My work at the African Library first began in late 2018 when I, along with a friend of mine, began volunteering at the library on a weekly basis. Jenni was quick to set us the task of organising the mammoth collection recently donated by Peter Sanders, a task that I was yet to realise would last me the next year and a half. Although fulfilling, the first years worth of work was limited in its success, due to the limited time we had available to visit the archive, however once I completed my A-levels I was incredibly fortunate to be invited back by Jenni to take on a position as a temporary Archive Assistant. This role has allowed me to not only complete the Sanders collection but also explore a far wider range of donated materials within the archive.
Mountain Village, Lesotho
Lesotho is a country that I had admittedly never heard of before starting my work on the Sanders collection. In this admission I am not alone as a great majority of those here in the UK know relatively little about this country’s complex history, British involvement, and its current standing. Therefore, the significant value of bringing this collection to light, which would promote future research into Lesotho, gave me an added sense of importance to my work as it would help future generations learn about the many wonders of the country. Through the process of sorting and organising Sanders’ library of books I found myself time and again engrossed by a mixture of captivating topics, from medicinal practices to mineralogy, which are a testament to the exciting history of Lesotho itself.
Personal documents of Meshack Matake
One piece in particular from Sanders’ collection stood out to me; the identity card of Meshack Matake. Upon opening the wallet I was met with “Died 12/2/56” hurriedly scribbled on the front page of the accompanying documentation. After further inspection I found a collection of small receipts and documents that mapped out Meshack’s day to day lifestyle in the years before his untimely death. Unfortunately, I struggled to find more information regarding Matake but hope to discuss this with Peter Sanders in the future to learn more about how he received this artefact and whether he knows anything more that could help us in understanding what happened to him. This was undoubtedly a more poignant part of the collection as it gave a deep insight into the lives of everyday Mosothos living in ‘Basutoland’ during its years as a British Crown colony.
Another piece from the collection is a small bundle of voting disks that were once the centre stone of Lesotho democracy. This allowed for everyone, regardless of their ability to read or write, to participate in local elections as they could vote using the logos of political parties as a guide. It is insightful artefacts such as this that further allow us to relate to the way of life in Lesotho.

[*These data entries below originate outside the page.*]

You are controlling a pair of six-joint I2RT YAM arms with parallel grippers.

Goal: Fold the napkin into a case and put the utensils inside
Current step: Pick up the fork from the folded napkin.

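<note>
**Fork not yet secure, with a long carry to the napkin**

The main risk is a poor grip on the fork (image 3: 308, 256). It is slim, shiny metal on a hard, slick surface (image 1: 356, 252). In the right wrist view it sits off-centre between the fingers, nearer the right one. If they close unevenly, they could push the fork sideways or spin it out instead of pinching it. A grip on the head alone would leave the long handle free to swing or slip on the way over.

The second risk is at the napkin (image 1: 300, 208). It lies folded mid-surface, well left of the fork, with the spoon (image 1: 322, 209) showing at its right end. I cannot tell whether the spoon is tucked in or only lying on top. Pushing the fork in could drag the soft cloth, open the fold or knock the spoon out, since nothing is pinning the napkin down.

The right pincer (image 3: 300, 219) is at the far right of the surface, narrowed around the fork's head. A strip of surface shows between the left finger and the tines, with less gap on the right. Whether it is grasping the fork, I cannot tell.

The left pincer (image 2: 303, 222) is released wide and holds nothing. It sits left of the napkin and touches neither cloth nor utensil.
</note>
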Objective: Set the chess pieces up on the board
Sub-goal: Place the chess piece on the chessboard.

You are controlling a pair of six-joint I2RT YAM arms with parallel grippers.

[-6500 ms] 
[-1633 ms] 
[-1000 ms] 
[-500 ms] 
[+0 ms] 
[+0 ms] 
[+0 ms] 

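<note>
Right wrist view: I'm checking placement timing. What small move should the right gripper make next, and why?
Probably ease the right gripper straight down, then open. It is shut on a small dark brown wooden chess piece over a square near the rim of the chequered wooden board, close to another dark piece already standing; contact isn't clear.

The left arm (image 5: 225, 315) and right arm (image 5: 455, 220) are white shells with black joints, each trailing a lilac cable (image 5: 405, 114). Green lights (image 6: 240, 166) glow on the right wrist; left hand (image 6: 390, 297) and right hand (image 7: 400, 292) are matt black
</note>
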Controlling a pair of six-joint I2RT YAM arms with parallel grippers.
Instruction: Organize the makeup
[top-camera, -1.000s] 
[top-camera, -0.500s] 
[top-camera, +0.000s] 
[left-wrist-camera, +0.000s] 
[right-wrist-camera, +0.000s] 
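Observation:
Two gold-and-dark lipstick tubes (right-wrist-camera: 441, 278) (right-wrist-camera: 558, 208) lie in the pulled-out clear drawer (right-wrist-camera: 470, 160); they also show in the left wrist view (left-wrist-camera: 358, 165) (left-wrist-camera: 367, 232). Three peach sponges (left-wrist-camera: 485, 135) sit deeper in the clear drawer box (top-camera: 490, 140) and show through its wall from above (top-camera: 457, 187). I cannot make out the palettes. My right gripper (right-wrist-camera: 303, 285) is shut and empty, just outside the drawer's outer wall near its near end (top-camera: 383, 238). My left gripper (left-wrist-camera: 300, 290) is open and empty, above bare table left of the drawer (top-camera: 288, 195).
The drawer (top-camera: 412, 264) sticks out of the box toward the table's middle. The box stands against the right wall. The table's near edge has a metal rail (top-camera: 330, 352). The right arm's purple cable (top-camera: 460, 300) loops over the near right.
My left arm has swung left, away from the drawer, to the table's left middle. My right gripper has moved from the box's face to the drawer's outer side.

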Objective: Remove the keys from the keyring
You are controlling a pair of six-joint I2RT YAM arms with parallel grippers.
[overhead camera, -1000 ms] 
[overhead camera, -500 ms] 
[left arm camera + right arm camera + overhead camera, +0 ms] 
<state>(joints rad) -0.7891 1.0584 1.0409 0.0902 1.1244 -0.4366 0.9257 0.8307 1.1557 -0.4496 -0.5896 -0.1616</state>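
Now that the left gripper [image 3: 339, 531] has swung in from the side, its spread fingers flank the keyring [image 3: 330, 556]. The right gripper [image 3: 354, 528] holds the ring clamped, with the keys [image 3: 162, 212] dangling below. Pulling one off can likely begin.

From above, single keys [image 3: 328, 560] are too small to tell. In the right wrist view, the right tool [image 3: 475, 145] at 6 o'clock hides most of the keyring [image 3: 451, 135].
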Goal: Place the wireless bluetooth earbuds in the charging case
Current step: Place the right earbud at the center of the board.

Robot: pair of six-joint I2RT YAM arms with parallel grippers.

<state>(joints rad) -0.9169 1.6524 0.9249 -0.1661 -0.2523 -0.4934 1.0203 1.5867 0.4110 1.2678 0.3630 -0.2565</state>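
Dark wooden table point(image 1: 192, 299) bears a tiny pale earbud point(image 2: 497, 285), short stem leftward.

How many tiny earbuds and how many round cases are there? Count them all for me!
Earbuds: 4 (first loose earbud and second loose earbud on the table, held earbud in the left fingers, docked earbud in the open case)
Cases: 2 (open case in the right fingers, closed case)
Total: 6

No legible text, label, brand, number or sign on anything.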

Although dealing with the Sanders collection made up a large part of my work, I also was fortunate to work on other donations within the library. Venturing through the various topics and locations covered by these collections was incredibly insightful for me. I would sometimes spend a day reading top secret government dossiers and then the next learning about the intricacies of university life in Uganda
Sanyu Babies’ Home Newsletter
Collections could be incredibly niche, such as the Hester Boron collection that focused mainly on the Sanyu Babies’ Home in Kampala to the far broader Winifred Brown donation that contained a variety of colourful travel brochures around Africa.
Since starting my work in November as an archive assistant I have managed to get through 46 of these boxes, leaving me with a far greater understanding of and appreciation for Africa’s rich and diverse history. Moreover I have learnt many invaluable skills in the process of documenting these collections, such as how to care for damaged documentation and how to categorise and organise files, which will serve me well in my future history studies.
I would like to thank Jenni for this amazing experience and hope to continue contributing to the library in the future.